After all, Belarus will need some time to carry out reforms.

"First of all, we will need the experience of the countries of the new Europe that joined the European Union in 2004.

We have very good contacts here with universities, organizations, self-governments, and politicians.

Exhibition in the Belarusian House

Poland is a good example of what can be done in 30 years, if there is democracy, hardworking and ambitious people.

Belarusians are also a hardworking people.

And we will need to imitate and implement these best examples of reforms in Belarus very soon," Ales Zarambyuk suggests.

In his opinion, everything should be done so that people who left the country get an education in Europe, return to Belarus if possible, and motivate them to return.

And it will be difficult - people put down roots abroad, children integrate very quickly.

"And we need people not with Lukashenka's mentality, but with a Western mentality.

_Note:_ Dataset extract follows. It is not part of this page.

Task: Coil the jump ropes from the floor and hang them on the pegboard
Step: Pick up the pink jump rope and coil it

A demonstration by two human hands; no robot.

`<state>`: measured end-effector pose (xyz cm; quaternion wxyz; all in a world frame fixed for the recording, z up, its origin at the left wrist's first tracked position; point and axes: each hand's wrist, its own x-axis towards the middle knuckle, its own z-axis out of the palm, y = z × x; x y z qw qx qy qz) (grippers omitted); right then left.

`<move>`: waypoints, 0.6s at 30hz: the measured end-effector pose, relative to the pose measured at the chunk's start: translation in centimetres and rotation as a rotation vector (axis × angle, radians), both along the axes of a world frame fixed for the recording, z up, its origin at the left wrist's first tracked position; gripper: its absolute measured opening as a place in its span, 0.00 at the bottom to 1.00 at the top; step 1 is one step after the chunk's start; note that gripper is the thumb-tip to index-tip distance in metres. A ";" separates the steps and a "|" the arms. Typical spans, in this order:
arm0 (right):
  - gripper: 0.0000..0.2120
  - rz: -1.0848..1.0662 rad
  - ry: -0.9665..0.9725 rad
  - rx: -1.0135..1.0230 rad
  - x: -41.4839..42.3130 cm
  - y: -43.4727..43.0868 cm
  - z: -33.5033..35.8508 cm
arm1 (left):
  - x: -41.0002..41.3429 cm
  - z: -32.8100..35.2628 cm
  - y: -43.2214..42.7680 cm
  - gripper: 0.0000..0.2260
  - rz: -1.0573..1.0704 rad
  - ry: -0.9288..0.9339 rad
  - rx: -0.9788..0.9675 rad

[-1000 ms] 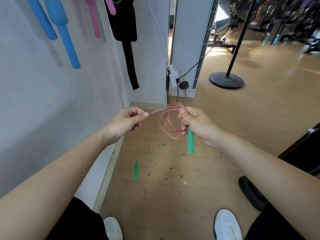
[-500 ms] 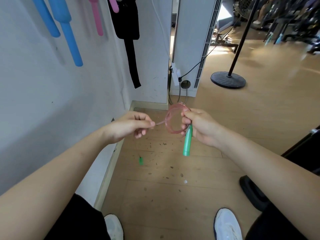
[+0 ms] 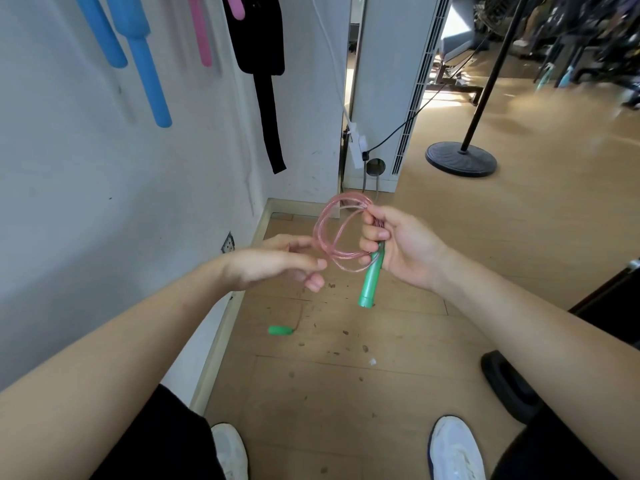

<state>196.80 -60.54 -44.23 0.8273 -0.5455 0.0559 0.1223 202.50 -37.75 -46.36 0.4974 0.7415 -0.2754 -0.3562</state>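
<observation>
Fingers of the right hand point(image 3: 401, 247) clamp pink rope coils point(image 3: 341, 233) and hide a green handle's point(image 3: 371, 278) top; the left hand point(image 3: 277, 263) pinches a blurred strand.

Both arms reach out in front of the body, bare to above the elbows. The right hand point(image 3: 401, 247) is up near the middle, closed in a fist, with the thumb on top and the fingers curled in, knuckles turned to the left. The left hand point(image 3: 277, 265) is a little lower and just beside it. Its fingers are bent and loosely pinched together, pointing to the right. The two hands do not touch.
</observation>
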 end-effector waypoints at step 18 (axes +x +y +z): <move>0.09 0.079 -0.026 -0.132 -0.5 0.3 0.0 | 0.4 1.2 -1.2 0.09 0.347 0.246 -0.385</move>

I see the future of our organization in building such bridges — first of all, through Belarus to Poland, and secondly — through Belarus to the countries of the European Union, the United States, and Canada.

We will need their know-how, procedures, everything they have managed.

Poles used to imitate the experience of the Germans and the French and went there.

We will have to take thousands of Belarusians here and further to the West to show concrete examples of how Poland has changed in 30 years.

The Poles succeeded, and we Belarusians will succeed too," Ales Zarambyuk is convinced.